Nanette Waidmann, Stefanie Dvorak

Da haben es die – Verzeihung – ein bisschen älteren Damen leichter, wobei man Stefanie Dvorak gar nicht in einer „Mutterrolle“ sehen würde. Wesentlich jedoch ist an der Schwägerin des Losatti-Haushalts, dass sie die liberalen Ansichten der Epoche einbringt, die auch die menschlicheren waren, und dass sie in scharfen Worten zu kämpfen bereit ist. Eine besonders schöne Rolle, eine brillante Rolle, und die Dvorak, die in Reichenau so viel mehr zeigen durfte als anderswo, ist hinreißend.

Regina Fritsch holt aus der Mutter Losatti, im Korsett zwischen Gefühl und Konvention, eine Menge heraus, die wahre Herzlichkeit kann die Dame der Gesellschaft für die „Unterschicht-Schwiegertochter“, die ja in aller Augen doch ein fragwürdiges Geschöpf ist, nicht aufbringen, aber man merkt schon, dass der Konflikt bei ihr viel tiefer geht als bei ihrem Mann.

Interessant sind Schnitzler die anderen jungen Mädchen gelungen – die wirklich und ehrlich herzliche Franzi, Schwester des toten Hugo (Johanna Prosl) und die durch und durch oberflächliche, nur selbstverliebte Agnes, als welche Alina Fritsch eine Backfisch-Show abzieht, wann immer es ihr erlaubt ist (und was durchaus im Sinn der Rolle zu verstehen ist).

Der sterbende Hugo (David Jakob) und sein Freund Gustav (René Peckl) sind so farblos wie anständige Menschen immer (das war Schnitzlers Erkenntnis), der jüdische Arzt, der zufällig in die Familientragödie stolpert und sich um die eigene Reputation sorgt, ist eine interessante Charge und wird von Peter Moucka auch so gespielt.

Aber die neben Losatti einzige interessante Männerfigur ist der Arzt Schmidt, den man als Renegaten bezeichnen kann, der aus demselben Milieu stammt wie Toni (was er geschickterweise immer betont), aber seinen Weg in die bessere Gesellschaft gemacht hat – und der nun der Leidensgenossin keinesfalls beisteht, sondern zu ihrem heftigsten Widerpart wird, was Dominik Raneburger mit dem fast zitternden Eifer eines tief Betroffenen spielt.

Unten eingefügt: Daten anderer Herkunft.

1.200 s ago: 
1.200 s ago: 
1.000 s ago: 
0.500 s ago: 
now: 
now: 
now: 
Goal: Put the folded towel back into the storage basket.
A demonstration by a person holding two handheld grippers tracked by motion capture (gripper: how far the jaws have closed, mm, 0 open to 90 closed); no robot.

Beispiele dieses Verhaltens im Leben gab es damals wie heute, im Wien Schnitzlers, wo die assimilierten reichen Juden entsetzt waren, etwa mit den verlumpten Ankömmlingen aus Galizien in einen Topf geworfen zu werden. Oder so, wie heute die fest verwurzelten „Wiener“ Türken und andere Integrierte mit Misstrauen auf jene schauen, die da nachrücken… Wie seltsam, dass sich am Grundverhalten so wenig geändert hat. Oder doch nicht. Und wie interessant, dass ein altes und an sich weniger gelungenes Stück von Schnitzler all diese Überlegungen hervorruft.

Wie gut, dass Reichenau bei Schnitzler bleibt. Mit dem „Ruf des Lebens“ wird man es nächstes Jahr nicht leicht haben. Hoffentlich kommt bald „Freiwild“ an die Reihe. Von den weniger gespielten seiner Stücke ist es der besten eines.